To enable Forms authentication, we also get the configuration in the web. config file, as shown below: < Authentication Mode = "Forms">
<Forms name = ". Mycookie" Path = "/" Loginurl = "Login. aspx" Protection = "All"
Timeout = "40" />
</ Authentication > Anonymous users are not allowed to access our website: < Authorization >
< Deny Users = "?" />
</Authorization > Then we started to write code under the login. aspx login button: The basic idea is as follows: 1. Verify that the user exists, 2 . If it exists, obtain the role of the user at the same time. 3. Create an authentication ticket and cookie, and add comments to the Code sent to the browser of the client. Based on the previous Foundation, we believe that the following code is correct. Code
Code
Protected   Void Logincallback ( Object Sender, eventargs E)
{
If (Helpers. validateuser (username. Text, password. Text ))
{
// Get User Role
String Rolenames = Helpers. getrolesforuser (username. Text );

// Create authentication ticket
Formsauthenticationticket ticket =   New Formsauthenticationticket ( 1 ,
Username. Text, datetime. Now, datetime. Now. addseconds ( 40 ), False , Roles );

//Encrypted ticket
StringEncryptedticket=Formsauthentication. Encrypt (ticket );

// Create a new cookie
Httpcookie =   New Httpcookie (formsauthentication. formscookiename );

// Put encrypted ticket information into cookie
Cookie. Value = Encryptedticket;

//Add cookie to response stream
Response. Cookies. Add (cookie );

//Send cookie to client
Response. Redirect (formsauthentication. getredirecturl (username. Text,False),True);

}
}Now, if we enter the correct user name and password, we will have the authentication cookie in our browser, and now our page will be immediately taken from the original login. aspx switched to default. the ASPX page is now in progress, and we need to analyze this process in our minds. In login. aspx switched to default. in the process of ASPX page jump, we are actually requesting default. ASPX page. There is no difference in the previous request process. It also requires ASP. net, but this time our browser already has authentication cookies, Asp.. NET is being processed at runtime. when processing the application_authenticaterequest event, we need to parse our cookie. In fact, before we log on, we resolved the cookie in the Event code, but at that time we did not find the cookie. In the code of the application_authenticaterequest event, the cookie is parsed, the user's identity is identified, and the user's identity information is saved as follows: Code

code highlighting produced by actipro codehighlighter (freeware)
http://www.CodeHighlighter.com/

--> Code
void application_authenticaterequest ( Object sender, eventargs E)
{< br> httpapplication app = (httpapplication) sender;

//Obtain authentication cookies
Httpcookie=Request.
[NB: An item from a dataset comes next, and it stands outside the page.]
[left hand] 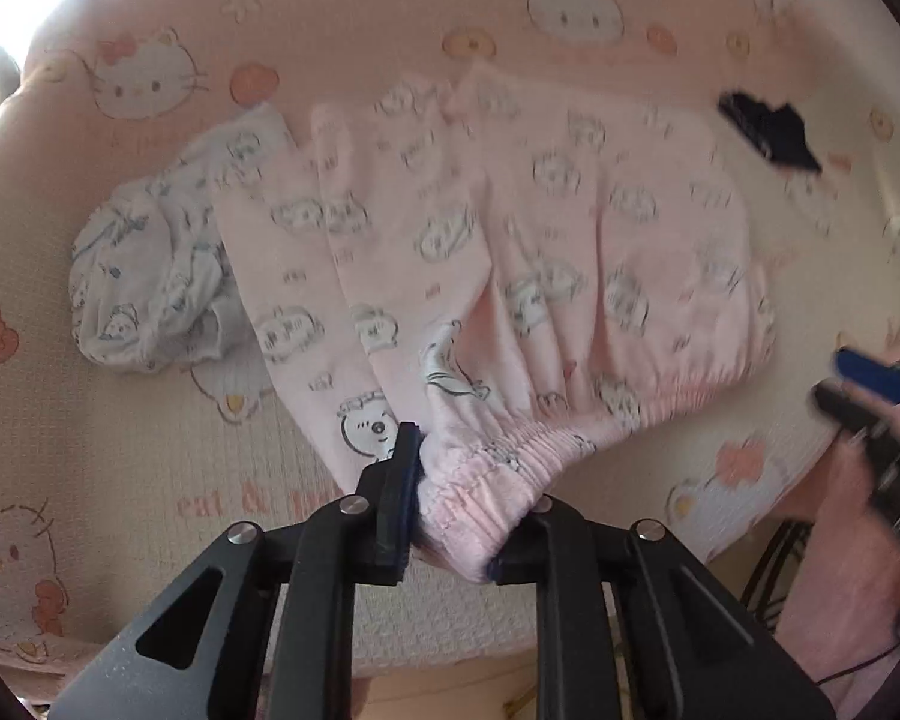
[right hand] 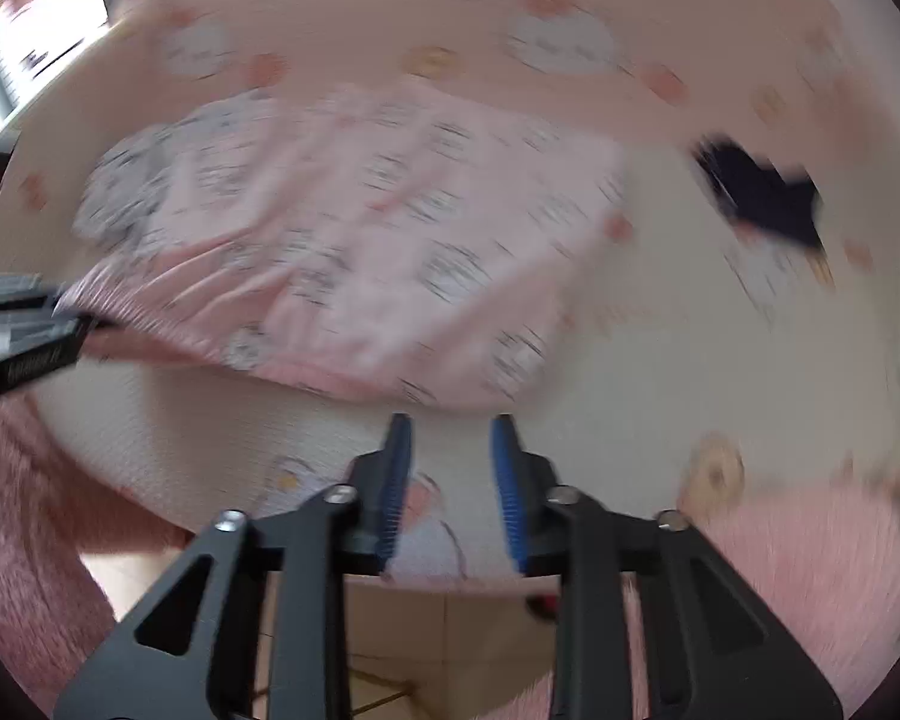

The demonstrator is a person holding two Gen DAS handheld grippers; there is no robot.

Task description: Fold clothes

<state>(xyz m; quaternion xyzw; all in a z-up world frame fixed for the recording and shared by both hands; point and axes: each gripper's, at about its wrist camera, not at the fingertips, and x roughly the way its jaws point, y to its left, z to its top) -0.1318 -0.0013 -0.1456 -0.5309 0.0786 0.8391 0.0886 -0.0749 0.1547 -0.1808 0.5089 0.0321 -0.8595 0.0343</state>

Cookies [formsauthentication. formscookiename];

If(Cookie! = Null)
{
StringEncryptedticket=Cookie. value;

// decrypt the ticket information in the cookie
formsauthenticationticket ticket =
formsauthentication. decrypt (encryptedticket);

// get user role information
string [] roles = New string [] {ticket. userdata. tostring () };

// create a user ID
formsidentity identity = New formsidentity (ticket );

//Create a user's Subject Information
System. Security. Principal. genericprincipal user=
NewSystem. Security. Principal. genericprincipal (identity, roles );
App. Context. User=User;
}
}

 

We can see the last line of code: App. Context. User = user; stores the user's identity and role information in the user attribute. On the page, we can use the following method to determine whether the user has logged on:   If (Page. User. Identity. isauthenticated)
{
//
} Use the following method to determine whether a user belongs to a role: If (Page. User. isinrole ( " Admin " )
{
//
} In fact, the identity and iprincipal concepts we mentioned earlier are related. If you are not clear about them, please refer to the previous article! The Code has been written here today, and the issue of identity authentication has to be completed. There is still a problem that is not described: Customize authentication and develop custom httpmodule. Subsequent articles Authorization . Thank you for your support!